___ Listed records ___

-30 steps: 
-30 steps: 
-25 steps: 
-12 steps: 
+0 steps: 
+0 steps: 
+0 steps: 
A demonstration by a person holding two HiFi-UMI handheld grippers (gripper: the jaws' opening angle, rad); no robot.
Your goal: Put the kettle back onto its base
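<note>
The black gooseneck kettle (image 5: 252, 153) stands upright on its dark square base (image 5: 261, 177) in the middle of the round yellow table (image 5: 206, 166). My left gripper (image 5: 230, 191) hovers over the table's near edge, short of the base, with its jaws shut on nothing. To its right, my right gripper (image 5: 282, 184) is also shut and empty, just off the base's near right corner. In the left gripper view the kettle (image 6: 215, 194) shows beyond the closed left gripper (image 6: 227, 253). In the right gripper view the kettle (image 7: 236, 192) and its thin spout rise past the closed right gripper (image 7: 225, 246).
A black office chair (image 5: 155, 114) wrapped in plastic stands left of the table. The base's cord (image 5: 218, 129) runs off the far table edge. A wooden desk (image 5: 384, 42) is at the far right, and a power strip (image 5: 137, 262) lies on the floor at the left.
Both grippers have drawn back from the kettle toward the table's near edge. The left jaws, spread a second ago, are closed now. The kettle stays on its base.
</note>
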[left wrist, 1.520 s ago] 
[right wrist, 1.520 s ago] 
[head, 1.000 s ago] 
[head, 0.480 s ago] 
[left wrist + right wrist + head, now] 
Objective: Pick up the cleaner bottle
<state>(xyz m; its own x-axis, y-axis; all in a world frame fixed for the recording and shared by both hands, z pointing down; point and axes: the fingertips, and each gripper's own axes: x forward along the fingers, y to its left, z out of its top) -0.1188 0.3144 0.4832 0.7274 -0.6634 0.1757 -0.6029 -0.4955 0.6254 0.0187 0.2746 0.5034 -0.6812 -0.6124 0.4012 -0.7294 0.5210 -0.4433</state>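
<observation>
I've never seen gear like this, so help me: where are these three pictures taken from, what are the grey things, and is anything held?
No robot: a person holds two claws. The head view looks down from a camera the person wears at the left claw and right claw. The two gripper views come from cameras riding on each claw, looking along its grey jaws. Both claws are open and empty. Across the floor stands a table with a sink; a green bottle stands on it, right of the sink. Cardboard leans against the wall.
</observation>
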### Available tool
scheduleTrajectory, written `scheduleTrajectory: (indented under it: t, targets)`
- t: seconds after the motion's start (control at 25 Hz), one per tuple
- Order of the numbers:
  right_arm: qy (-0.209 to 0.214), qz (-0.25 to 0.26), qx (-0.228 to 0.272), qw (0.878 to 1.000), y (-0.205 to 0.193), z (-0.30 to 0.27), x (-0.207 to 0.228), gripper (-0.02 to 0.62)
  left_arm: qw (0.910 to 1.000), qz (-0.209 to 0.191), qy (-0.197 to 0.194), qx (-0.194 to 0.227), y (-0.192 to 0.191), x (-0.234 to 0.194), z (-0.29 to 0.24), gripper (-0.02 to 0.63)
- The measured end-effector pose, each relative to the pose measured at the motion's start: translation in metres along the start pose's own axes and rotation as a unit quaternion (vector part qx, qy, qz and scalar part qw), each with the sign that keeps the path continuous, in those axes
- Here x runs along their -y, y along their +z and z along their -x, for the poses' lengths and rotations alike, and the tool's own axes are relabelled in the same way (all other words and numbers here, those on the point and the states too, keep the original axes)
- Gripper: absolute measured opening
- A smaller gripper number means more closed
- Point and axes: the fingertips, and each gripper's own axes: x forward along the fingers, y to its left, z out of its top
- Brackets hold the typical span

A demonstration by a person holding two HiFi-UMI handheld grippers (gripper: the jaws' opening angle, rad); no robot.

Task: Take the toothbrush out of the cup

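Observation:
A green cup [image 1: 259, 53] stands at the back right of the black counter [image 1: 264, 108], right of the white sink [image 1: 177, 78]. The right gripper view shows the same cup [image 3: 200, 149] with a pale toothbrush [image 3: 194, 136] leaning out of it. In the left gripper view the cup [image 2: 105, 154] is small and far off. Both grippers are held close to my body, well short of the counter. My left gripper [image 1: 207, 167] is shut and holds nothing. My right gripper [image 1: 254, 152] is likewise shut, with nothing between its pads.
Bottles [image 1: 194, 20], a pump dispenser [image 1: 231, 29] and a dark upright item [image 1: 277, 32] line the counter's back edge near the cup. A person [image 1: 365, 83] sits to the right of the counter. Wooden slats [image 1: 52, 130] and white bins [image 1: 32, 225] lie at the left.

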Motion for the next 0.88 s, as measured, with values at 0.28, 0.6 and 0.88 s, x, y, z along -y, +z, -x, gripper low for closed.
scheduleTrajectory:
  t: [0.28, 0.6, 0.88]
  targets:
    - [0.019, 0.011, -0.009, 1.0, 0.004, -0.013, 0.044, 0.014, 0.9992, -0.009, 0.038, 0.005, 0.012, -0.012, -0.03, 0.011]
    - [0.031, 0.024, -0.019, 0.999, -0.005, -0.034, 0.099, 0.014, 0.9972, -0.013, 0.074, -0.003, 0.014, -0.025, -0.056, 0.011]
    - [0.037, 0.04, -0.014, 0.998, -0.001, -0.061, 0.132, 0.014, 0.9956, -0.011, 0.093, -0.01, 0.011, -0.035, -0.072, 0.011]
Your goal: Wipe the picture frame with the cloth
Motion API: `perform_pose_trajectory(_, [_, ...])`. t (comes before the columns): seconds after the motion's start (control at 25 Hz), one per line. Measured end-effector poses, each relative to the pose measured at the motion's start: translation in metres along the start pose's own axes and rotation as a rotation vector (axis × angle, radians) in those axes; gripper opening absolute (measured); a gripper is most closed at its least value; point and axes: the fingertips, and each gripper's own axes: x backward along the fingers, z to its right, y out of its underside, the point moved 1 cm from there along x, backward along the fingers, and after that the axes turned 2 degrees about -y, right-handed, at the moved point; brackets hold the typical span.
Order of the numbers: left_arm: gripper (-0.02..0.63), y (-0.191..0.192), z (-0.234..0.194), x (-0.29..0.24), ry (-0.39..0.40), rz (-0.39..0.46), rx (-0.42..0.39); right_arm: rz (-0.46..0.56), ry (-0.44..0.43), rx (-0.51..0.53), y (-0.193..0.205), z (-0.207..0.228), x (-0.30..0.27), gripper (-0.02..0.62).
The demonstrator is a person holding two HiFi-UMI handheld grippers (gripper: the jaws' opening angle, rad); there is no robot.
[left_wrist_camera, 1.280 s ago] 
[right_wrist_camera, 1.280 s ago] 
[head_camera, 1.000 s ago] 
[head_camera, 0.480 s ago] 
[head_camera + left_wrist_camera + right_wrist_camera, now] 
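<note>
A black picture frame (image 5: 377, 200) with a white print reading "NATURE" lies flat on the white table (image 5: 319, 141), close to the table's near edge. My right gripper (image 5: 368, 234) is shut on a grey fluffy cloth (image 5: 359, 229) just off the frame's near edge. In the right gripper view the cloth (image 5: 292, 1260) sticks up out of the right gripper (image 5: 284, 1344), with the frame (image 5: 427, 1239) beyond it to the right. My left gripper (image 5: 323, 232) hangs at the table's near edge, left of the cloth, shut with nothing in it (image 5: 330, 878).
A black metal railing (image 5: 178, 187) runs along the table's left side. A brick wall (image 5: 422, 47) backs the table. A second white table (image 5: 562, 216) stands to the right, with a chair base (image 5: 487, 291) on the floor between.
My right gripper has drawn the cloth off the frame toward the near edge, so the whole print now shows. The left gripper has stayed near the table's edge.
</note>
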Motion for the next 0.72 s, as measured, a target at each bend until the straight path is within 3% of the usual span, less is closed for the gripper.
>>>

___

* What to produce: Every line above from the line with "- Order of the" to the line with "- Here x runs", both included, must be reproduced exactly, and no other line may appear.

* Expected answer:
- Order of the numbers:
  right_arm: qy (-0.209 to 0.214), qz (-0.25 to 0.26), qx (-0.228 to 0.272), qw (0.878 to 1.000), y (-0.205 to 0.193), z (-0.30 to 0.27), x (-0.207 to 0.228), gripper (-0.02 to 0.62)
  left_arm: qw (0.910 to 1.000), qz (-0.209 to 0.191), qy (-0.197 to 0.194), qx (-0.194 to 0.227), y (-0.192 to 0.191), x (-0.234 to 0.194), z (-0.29 to 0.24), gripper (-0.02 to 0.63)
- The measured end-effector pose, each relative to the pose measured at the motion's start: translation in metres along the start pose's own axes and rotation as a unit quaternion (vector part qx, qy, qz and scalar part qw), each with the sign that keeps the path continuous, in those axes
- Here x runs along their -y, y along their +z and z along their -x, for the poses' lengths and rotations alike, and the tool's own axes are relabelled in the same way (all other words and numbers here, those on the point and the states too, keep the original axes)

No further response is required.